Avraham et al. reported \(\Lambda \approx 36\) % for a cell voltage of 0.6 V [18]. They were able to double the efficiency of the system by never allowing the ACC electrodes to fully discharge, which was accomplished by successive switching between 0.4 and 0.6 V. The choice of this potential window effectively quashes migration of counterions into the electrodes during the desorption phase. Kim et al. also reported charge efficiencies below 40% for ACC CDI electrodes operated at 0.6 V [28]. This study also contains \(\Lambda\) values for ACC CDI cells without current collectors that usually consist of a metallic backing frame to which the electrodes are attached. The absence of a current collector led to a 26% drop in charge efficiency with the higher electrical resistance. The electrical resistivity of activated carbon cloths is around \(4\times 10^{-4}\) \(\Omega\) m [28], an order of magnitude lower than regular graphite.

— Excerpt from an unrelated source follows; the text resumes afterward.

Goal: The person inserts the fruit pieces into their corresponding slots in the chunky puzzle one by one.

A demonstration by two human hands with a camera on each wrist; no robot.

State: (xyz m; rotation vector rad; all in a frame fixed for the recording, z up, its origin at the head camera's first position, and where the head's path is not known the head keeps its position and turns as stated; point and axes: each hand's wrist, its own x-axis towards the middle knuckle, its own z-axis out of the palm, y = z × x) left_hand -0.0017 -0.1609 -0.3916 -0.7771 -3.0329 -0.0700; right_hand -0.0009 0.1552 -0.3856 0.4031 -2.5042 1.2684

Table 1 Charge efficiency \(\Lambda\) of ACC electrodes connected to the power source by silver wires

4 Conclusion and outlook

The presented study shows that the ion movement in microporous materials can be analyzed quantitatively with an acceptable temporal resolution by neutron imaging with thermal neutrons. The transfer of Gd\(^{3+}\) ions from a 70 mM Gd(NO\(_3\))\(_3\) solution into and out of the micropores of 0.55 mm-thick ACC electrodes was imaged with neutrons. The low charge efficiency of around 0.25 at 0.7 V with a 70 mM Gd(NO\(_3\))\(_3\) solution can be partially explained by resistive losses. However, ion swapping between the electrodes caused by co-ion expulsion at the beginning of the charging step is the critical factor. To avoid the debilitating co-ion adsorption in the porous matrix of carbon electrodes, ion exchange membranes can be inserted into CDI cells [1, 39, 40]. These block co-ions from entering the porous structure to neutralise the adsorbed counterions. A new approach has been the advent of Faradaic electrodes in CDI cells [41,42,43,44,45,46,47]. Such electrodes avoid the issues encountered with the electrosorption in the double layer of porous carbon. A neutron imaging study such as the one performed here would improve understanding of the ion movement in a more efficient process with a Faradaic electrode in which the ions are captured by intercalation [44].

A recent development that may benefit the study of ions in porous materials is neutron dark-field imaging [48, 49], which involves the detection of small-angle scattering signals and their conversion to a real space image. Small-angle neutron scattering can resolve particles in the range of 1–100 nm. The pores of carbon-based CDI electrodes fall in this range and have been previously studied with this scattering method [50,51,52,53,54,55,56,57].

CDI electrodes can be modified to favour the removal of a specific species of ion [58,59,60,61,62]. The mechanism by which this can be achieved is still under active investigation. Charge, ionic radii, hydration ratios, and mobilities of the ions have an effect on ionic transport inside porous electrodes. Neutron imaging may serve to distinguish cations of different elements, especially rare-earth ions that have greatly varying neutron absorption cross sections. Furthermore, the versatility of neutron imaging allows upscaling to larger systems with flow through cells or the extension to three-dimensional imaging with a tomographic setup. The main requirement for a successful time-resolved experiment is that the dynamics to be observed occur at timescales compatible with the neutron detection, which is ultimately limited by the neutron flux and detector readout.